Localizado no centro do Rio de Janeiro, no cruzamento da Praça da República com a Rua Visconde do Rio Branco (próximo ao Campo de Santana), o Palacete Imperial enfrenta um quadro severo de abandono, degradação estrutural e ocupações irregulares.
Erguido em 1862, o edifício centenário — tombado como patrimônio histórico — sediou importantes instituições ao longo de sua trajetória e foi testemunha de marcos da história nacional, como a Proclamação da República (1889). O imóvel encontra-se oficialmente interditado pela Defesa Civil desde 2008 em razão do risco de desabamento.
Propriedade: O prédio pertence à Universidade Federal do Rio de Janeiro (UFRJ) desde 1978, tendo abrigado no passado a Escola de Comunicação (ECO) e o Instituto de Eletrotécnica.
Cessão ao Iphan: Em 2012, a gestão do imóvel foi repassada ao Instituto do Patrimônio Histórico e Artístico Nacional (Iphan) com o objetivo de implantar no local o Centro Nacional de Arqueologia (CNA).
Mudança de Finalidade: O Iphan informou que realizou serviços emergenciais de limpeza e contenção, mas esclareceu que a sede do CNA acabou sendo transferida para Brasília. Por essa razão, a autarquia formalizou o pedido de rescisão do termo de responsabilidade com a UFRJ, trâmite que segue em andamento.

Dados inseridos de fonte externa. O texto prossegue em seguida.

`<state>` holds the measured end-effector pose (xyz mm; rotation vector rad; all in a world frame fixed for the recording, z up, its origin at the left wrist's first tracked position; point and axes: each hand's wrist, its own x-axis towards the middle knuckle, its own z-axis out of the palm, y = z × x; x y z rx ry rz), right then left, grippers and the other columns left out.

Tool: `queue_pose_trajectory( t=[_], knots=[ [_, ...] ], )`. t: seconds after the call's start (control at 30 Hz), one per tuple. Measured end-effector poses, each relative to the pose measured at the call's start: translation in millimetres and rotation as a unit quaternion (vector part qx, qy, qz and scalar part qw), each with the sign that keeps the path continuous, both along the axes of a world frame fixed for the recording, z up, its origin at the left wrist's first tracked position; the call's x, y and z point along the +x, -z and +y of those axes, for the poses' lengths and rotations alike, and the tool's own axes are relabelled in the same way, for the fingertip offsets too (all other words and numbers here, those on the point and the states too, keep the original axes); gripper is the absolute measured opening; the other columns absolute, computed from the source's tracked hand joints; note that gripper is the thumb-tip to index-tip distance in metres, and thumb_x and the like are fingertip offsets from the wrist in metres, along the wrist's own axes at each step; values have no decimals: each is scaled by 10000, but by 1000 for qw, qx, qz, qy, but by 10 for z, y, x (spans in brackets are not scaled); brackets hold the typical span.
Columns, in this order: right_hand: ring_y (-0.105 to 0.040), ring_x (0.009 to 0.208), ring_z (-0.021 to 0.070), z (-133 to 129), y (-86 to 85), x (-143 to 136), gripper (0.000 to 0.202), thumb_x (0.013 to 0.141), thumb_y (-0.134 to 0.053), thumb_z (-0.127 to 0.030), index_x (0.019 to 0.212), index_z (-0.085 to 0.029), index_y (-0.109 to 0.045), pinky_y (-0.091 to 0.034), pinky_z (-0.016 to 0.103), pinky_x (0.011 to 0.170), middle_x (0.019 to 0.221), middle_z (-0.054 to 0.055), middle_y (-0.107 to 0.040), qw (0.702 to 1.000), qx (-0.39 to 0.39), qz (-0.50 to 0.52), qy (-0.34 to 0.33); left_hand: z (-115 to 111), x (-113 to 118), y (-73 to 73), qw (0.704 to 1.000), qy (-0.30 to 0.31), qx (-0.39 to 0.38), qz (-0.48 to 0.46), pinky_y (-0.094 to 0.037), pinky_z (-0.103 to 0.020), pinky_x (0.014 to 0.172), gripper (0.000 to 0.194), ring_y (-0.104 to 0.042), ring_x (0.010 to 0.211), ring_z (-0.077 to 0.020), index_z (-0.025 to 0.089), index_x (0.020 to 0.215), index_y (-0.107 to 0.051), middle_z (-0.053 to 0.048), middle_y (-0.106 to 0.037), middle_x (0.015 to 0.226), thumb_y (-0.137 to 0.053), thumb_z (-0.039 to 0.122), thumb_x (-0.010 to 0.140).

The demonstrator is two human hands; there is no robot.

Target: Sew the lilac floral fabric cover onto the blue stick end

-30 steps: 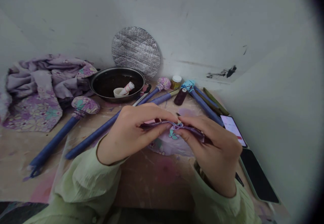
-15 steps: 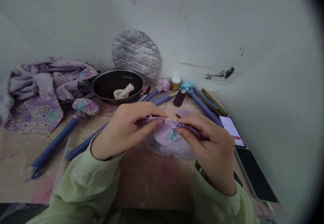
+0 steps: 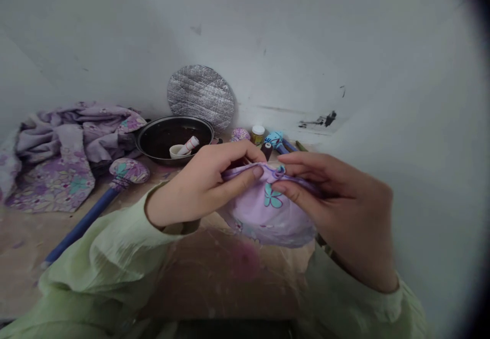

Interdição Mantida: O Centro de Operações Rio informou que o imóvel continua formalmente interditado pela Defesa Civil, tendo passado por cerca de dez vistorias técnicas desde 2008, com alertas formais emitidos a ambas as instituições.
Notificações: A Secretaria Municipal de Desenvolvimento Urbano e Licenciamento também expediu sucessivos autos de fiscalização cobrando providências para a recuperação da estrutura.
Ausência de Resposta: Procurada pela reportagem, a reitoria da UFRJ não emitiu posicionamento até a publicação da matéria.